The supply chain is a short to medium term issue and we’re hopeful that inflation is as well.

What’s the one word that best describes the current hotel lending environment in the U.S., and why did you choose that word?


Our owner community has been sharing lending information regarding debt for both for hotel conversions and even some new construction financing—they note the lending environment continues to stabilize.

Input costs are easing.
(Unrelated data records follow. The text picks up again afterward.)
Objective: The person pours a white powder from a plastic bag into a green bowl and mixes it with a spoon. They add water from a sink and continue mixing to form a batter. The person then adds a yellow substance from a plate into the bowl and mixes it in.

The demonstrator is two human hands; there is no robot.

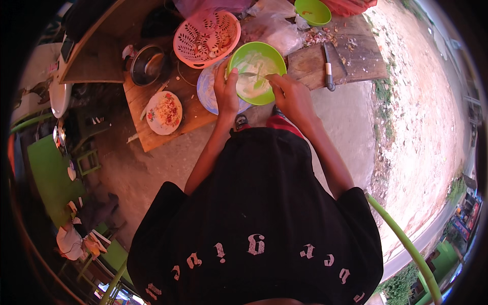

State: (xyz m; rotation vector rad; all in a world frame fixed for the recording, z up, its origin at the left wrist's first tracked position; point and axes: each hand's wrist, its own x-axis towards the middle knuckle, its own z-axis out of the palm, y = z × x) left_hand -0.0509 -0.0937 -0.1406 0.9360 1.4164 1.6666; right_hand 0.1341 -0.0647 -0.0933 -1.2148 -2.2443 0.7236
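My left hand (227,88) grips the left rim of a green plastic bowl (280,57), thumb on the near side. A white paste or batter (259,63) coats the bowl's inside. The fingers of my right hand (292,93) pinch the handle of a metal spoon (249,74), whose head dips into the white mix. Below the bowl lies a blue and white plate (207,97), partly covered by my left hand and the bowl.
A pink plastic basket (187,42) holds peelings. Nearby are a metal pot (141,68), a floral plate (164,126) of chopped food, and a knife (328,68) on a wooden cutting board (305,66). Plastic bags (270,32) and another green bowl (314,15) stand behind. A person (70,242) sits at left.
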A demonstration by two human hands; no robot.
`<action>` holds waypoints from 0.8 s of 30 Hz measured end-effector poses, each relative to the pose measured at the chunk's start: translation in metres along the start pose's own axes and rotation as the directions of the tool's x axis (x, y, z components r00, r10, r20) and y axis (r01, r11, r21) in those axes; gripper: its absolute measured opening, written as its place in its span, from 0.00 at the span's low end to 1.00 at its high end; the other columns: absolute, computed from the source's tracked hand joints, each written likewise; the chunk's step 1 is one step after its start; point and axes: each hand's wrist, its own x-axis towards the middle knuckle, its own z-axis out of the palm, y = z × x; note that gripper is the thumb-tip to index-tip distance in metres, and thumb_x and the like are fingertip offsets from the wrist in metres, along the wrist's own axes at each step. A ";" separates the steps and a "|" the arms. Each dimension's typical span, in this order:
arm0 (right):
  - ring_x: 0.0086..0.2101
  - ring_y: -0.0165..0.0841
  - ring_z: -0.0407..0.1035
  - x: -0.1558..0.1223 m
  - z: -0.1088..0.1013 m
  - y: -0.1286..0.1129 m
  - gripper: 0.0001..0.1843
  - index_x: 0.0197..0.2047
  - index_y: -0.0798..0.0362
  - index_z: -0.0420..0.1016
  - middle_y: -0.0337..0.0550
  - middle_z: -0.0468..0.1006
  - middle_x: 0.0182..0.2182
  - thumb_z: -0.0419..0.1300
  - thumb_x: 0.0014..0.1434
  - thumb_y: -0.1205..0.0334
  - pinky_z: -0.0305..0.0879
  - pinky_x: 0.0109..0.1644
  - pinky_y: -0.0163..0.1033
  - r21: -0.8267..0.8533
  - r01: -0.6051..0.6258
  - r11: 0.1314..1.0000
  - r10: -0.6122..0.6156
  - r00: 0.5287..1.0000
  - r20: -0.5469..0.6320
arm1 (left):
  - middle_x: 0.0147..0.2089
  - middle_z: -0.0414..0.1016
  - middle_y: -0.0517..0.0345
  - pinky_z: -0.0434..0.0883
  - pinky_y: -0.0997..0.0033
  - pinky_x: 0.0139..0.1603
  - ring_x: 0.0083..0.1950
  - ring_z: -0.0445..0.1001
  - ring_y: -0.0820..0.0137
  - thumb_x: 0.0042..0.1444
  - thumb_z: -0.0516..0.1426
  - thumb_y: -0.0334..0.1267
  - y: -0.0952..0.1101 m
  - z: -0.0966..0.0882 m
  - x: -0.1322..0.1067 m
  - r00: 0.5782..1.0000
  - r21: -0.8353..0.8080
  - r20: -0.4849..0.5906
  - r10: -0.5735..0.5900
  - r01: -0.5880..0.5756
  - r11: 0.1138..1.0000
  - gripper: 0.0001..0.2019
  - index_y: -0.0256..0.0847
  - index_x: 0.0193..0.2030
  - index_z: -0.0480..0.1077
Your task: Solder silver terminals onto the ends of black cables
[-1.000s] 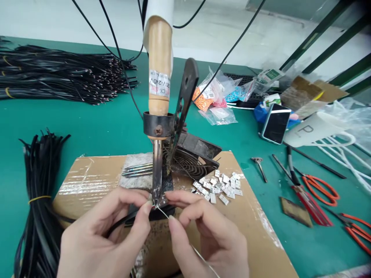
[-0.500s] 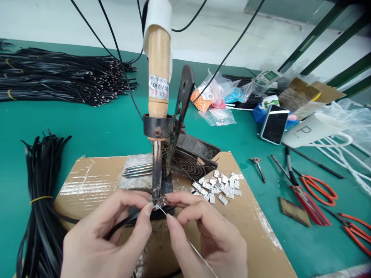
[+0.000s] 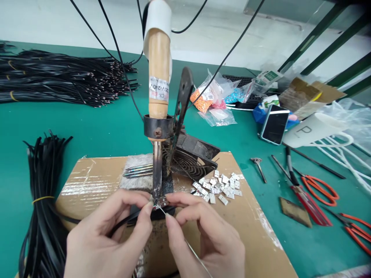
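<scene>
A soldering iron (image 3: pixel 158 69) with a wooden handle points straight down in a black stand (image 3: pixel 181 104). At its tip, my left hand (image 3: pixel 113 235) is closed, pinching the end of a black cable (image 3: pixel 124 222) between thumb and index finger. My right hand (image 3: pixel 208 231) grips a thin solder wire (image 3: pixel 197 256), whose end reaches the tip. Its index fingertip touches a small dark plate with holes (image 3: pixel 162 201) just right of the tip. The exact joint between cable and plate is too small and partly covered by fingers.
Loose silvery plates (image 3: pixel 223 186) lie on the cardboard (image 3: pixel 252 231), beside a small black fan (image 3: pixel 197 154). Bundled black cables (image 3: pixel 43 224) stand left; more cables (image 3: pixel 66 77) lie behind. To the right are orange-handled pliers (image 3: pixel 321 189), a phone (image 3: pixel 274 124) and a white mug (image 3: pixel 313 129).
Both hands stay at the iron's tip. My right hand and the solder wire have shifted very slightly left; the rest of the scene moves only a little with the camera.
</scene>
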 end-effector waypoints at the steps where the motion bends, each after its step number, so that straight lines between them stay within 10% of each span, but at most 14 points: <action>1: 0.41 0.25 0.84 0.000 0.001 -0.001 0.12 0.30 0.48 0.76 0.31 0.88 0.42 0.66 0.60 0.74 0.77 0.50 0.25 0.005 -0.003 1.000 0.003 1.000 -0.026 | 0.30 0.85 0.75 0.77 0.93 0.34 0.27 0.84 0.80 0.54 0.66 0.39 0.000 0.000 0.000 1.000 -0.041 0.011 -0.001 0.001 0.999 0.03 0.52 0.30 0.79; 24: 0.38 0.29 0.84 -0.007 0.009 -0.001 0.09 0.33 0.46 0.77 0.33 0.88 0.39 0.66 0.62 0.70 0.80 0.43 0.31 -0.081 0.031 0.996 -0.039 0.994 -0.100 | 0.33 0.86 0.70 0.81 0.87 0.37 0.34 0.88 0.74 0.56 0.65 0.38 -0.005 -0.007 -0.007 0.999 0.002 0.037 0.004 -0.004 1.000 0.03 0.50 0.32 0.79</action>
Lending has loosened. (But it always comes down to the market, brand, debt level and the financial power of the sponsor.) LTV in the 65%-70% range, rates in the 4.5%-6% range and CMBS has reformed.

How will the evolution of brand standards and amenities combined with consumer expectations affect developers and investors—is that evolution a silver lining from the pandemic?

Our owner community is keen to lock in learnings regarding the changing guest needs and wants post-COVID. Example: Housekeeping requests on demand, as well as complimentary breakfast and F&B modifications. Reinventing breakfast, looking at a la carte services, new approaches to housekeeping and an awareness of sustainability sensitivity (LEED/plastics, etc.), and in-room tech are all opportunities to evolve brand standards and amenities.

We’ll see continued innovation and implementation of best practices regarding health & safety for guests and associates. The assistance with maximizing remaining industry supports from government and lenders could be another silver lining.

What’s the most relevant bit of business advice that you would give to hotel developers as they look to continue along the path to recovery?

“Remember.” What I mean is we have all been through an incredible experience with the pandemic.

All of us in our great industry had to use the skills of resilience, agility, creativity, and empathy. Remember these skills, don’t forget them—and continue to keep these leadership skills in place as we move toward healing and see the lodging market improve. Having an expanded view of external stakeholders and always including guests, employees, franchisees and franchisors and the wider community in decision making is another key takeaway.